Cancer immuno-cell therapy is an advanced medical practice, which requires advanced knowledge in biotechnology and molecular genetics, specific technical know-how, professional cell-engineers, dedicated-use facilities with advanced safety control, particular materials and a custom-made management system for cell-culturing schedule. However, it is difficult for medical institutions to meet all of these requirements on the financial and technical aspects, and only limited numbers of medical institutions, such as university hospitals, are able to fulfill such requirements. Such limited numbers of medical institutions perform the immuno-cell therapy to limited number of patients for research purpose only. Therefore, it seemed that the immuno-cell therapy had not been widely used in clinical practice. In order to make the immuno-cell therapy widely available to anyone who wish to receive, MEDINET created and started providing a comprehensive solution, which includes technical know-how, facilities, systems, materials, professional cell-engineers, and other requirements to conduct immuno-cell therapy, to medical institutions.

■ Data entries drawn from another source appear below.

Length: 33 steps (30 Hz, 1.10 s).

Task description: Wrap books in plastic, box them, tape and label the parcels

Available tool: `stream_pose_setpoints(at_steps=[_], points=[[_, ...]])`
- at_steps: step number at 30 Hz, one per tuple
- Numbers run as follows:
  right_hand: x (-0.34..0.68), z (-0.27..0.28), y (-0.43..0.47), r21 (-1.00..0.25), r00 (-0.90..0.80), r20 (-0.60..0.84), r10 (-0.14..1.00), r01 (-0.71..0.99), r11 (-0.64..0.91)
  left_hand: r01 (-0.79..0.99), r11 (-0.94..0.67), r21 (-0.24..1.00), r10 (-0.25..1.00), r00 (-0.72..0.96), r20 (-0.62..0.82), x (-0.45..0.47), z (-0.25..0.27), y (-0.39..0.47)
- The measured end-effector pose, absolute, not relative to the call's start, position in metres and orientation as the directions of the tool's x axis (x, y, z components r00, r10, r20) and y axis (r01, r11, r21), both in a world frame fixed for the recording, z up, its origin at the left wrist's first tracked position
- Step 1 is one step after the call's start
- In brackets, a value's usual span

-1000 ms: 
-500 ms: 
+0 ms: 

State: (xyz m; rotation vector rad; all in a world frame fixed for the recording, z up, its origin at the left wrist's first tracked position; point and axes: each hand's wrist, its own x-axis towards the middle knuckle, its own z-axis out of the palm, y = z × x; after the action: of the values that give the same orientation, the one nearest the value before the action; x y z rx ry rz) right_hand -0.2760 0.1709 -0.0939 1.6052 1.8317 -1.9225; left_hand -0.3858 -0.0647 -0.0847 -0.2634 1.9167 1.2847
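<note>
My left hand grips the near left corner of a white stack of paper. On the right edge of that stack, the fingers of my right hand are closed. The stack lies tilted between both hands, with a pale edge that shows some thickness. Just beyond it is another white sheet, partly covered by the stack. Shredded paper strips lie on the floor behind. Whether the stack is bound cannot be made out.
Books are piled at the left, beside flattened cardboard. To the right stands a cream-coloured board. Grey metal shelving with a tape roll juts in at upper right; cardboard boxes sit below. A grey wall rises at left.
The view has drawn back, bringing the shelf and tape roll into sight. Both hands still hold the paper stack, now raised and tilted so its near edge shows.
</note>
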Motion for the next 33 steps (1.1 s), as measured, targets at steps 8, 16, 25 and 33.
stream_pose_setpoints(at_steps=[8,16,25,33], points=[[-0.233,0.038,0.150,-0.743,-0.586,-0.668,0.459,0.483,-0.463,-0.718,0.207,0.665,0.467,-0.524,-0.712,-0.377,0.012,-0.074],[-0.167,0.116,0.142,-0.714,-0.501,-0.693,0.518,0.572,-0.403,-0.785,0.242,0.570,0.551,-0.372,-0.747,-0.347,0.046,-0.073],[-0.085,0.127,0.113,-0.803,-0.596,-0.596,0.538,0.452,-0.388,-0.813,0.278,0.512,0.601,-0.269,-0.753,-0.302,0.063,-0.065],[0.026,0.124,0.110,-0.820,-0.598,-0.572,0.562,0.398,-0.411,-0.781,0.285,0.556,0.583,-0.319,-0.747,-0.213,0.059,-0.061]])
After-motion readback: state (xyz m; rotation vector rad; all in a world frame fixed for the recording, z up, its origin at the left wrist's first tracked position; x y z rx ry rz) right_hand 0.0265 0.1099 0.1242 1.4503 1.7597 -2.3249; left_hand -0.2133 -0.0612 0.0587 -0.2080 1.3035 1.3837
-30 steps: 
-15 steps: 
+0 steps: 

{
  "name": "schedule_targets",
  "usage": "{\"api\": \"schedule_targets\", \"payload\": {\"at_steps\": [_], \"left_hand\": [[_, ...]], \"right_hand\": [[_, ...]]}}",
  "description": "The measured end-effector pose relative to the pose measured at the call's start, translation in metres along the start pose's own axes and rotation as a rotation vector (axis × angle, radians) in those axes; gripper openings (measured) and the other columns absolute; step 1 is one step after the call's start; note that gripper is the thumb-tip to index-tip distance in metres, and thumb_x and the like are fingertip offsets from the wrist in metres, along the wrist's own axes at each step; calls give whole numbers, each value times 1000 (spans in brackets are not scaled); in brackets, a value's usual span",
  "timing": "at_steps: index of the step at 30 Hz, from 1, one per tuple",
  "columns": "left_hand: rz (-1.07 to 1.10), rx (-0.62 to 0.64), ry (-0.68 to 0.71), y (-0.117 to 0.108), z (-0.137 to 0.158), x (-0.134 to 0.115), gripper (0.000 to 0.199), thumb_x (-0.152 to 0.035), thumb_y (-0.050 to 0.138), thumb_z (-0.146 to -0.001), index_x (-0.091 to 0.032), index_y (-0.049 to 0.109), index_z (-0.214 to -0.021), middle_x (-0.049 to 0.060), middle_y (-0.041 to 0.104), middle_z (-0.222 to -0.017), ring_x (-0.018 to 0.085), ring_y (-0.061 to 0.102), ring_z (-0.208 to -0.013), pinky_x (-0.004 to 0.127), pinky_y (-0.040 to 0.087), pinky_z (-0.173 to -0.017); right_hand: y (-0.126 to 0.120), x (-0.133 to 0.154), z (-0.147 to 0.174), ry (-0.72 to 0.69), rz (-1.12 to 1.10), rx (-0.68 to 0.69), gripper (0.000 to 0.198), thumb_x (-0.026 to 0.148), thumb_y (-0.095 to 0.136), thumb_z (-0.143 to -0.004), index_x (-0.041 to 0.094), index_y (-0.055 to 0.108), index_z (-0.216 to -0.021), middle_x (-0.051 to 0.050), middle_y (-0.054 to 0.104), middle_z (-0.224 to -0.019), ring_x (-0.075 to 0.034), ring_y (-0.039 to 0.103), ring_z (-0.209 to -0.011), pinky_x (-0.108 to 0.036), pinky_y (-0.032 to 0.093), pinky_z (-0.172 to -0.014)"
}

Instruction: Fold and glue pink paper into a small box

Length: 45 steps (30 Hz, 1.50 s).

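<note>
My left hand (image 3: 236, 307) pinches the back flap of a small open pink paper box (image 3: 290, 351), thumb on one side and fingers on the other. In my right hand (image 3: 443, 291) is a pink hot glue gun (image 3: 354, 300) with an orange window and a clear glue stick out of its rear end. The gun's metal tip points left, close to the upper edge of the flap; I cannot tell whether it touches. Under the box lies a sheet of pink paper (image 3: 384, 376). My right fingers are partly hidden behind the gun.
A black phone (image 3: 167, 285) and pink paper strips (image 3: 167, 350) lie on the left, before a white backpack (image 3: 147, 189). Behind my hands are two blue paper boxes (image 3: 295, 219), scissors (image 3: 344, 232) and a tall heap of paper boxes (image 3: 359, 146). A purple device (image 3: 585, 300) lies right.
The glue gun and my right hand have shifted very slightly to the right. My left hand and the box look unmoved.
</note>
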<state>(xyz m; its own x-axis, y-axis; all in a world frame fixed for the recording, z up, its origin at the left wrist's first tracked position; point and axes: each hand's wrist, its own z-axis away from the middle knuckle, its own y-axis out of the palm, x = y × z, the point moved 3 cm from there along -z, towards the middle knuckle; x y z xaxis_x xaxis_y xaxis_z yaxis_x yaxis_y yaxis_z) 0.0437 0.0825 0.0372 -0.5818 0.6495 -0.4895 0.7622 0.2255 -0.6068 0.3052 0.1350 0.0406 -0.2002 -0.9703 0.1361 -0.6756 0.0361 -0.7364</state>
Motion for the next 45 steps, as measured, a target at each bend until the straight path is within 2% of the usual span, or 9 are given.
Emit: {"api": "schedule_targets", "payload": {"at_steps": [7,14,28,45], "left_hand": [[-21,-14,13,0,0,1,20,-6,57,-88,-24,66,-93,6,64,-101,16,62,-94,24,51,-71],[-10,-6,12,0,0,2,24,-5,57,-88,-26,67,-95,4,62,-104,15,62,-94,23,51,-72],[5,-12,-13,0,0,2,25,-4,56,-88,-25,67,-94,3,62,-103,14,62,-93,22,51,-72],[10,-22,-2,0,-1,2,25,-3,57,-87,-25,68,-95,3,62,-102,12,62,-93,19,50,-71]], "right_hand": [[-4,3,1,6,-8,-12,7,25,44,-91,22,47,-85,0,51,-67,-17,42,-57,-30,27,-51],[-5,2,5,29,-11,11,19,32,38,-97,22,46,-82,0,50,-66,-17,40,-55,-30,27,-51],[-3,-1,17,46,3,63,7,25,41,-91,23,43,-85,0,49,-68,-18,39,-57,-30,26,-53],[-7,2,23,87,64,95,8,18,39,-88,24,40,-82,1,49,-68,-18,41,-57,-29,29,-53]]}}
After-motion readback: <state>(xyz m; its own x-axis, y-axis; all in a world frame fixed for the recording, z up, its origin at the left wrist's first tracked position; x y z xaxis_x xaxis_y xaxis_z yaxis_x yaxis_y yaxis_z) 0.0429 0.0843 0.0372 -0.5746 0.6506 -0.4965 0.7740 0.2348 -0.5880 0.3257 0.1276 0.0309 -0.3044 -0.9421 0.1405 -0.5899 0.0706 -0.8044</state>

Cell Processing Center (“CPC”) is a dedicated facility for cell-culture, and is equivalent to production facility standard of sterile pharmaceuticals. The construction of CPC is based on various know-how of safety control, which is appropriate to practice cell medicine, on every aspect of design, installation, and operational management of cell processing facilities, based on our proprietary know-how.

We standardize and systematize our original techniques and know-how into operations of cell- processing and quality control, and continue to provide advanced technologies from our R&D department and Quality Assurance section, which keep developing and improving our original technologies.

We provide efficient training program on cell-processing and quality inspection for engineers in order to ensure quality and safety of the cell-processing operation, and set certain criteria in the training program for our cell engineers and inspection engineers to learn at each stage. Only cell engineers and inspection engineers, who are qualified as professionals in cell-processing and quality inspections, are allowed to engage in the actual cell culture, cell processing, and quality inspection under the supervision of physicians at medical institutions.

We ensure stable supply of safe materials, reagents, medium and consumables, used in cell-processing, by executing strict purchase agreements over quality control with manufacturer. We specialize and customize materials, reagents, medium and consumables in order to assure high quality, and invest in those manufacturers in a positive manner.

Immuno-cell therapy is so-called “Personalized Medical Practice”, which has personalized treatment plan and cell-processing method for each individual. The nature of the immuno-cell therapy is required a unified management system for controlling over a series of medical processes, such as schedules of blood collection, cell processing, and injection for the immuno-cell therapy. In order to manage all of those medical processes, we offer the "Custom-made Medical Practice Management System," which is established by the accumulation of our considerable experience and performance in cell-processing.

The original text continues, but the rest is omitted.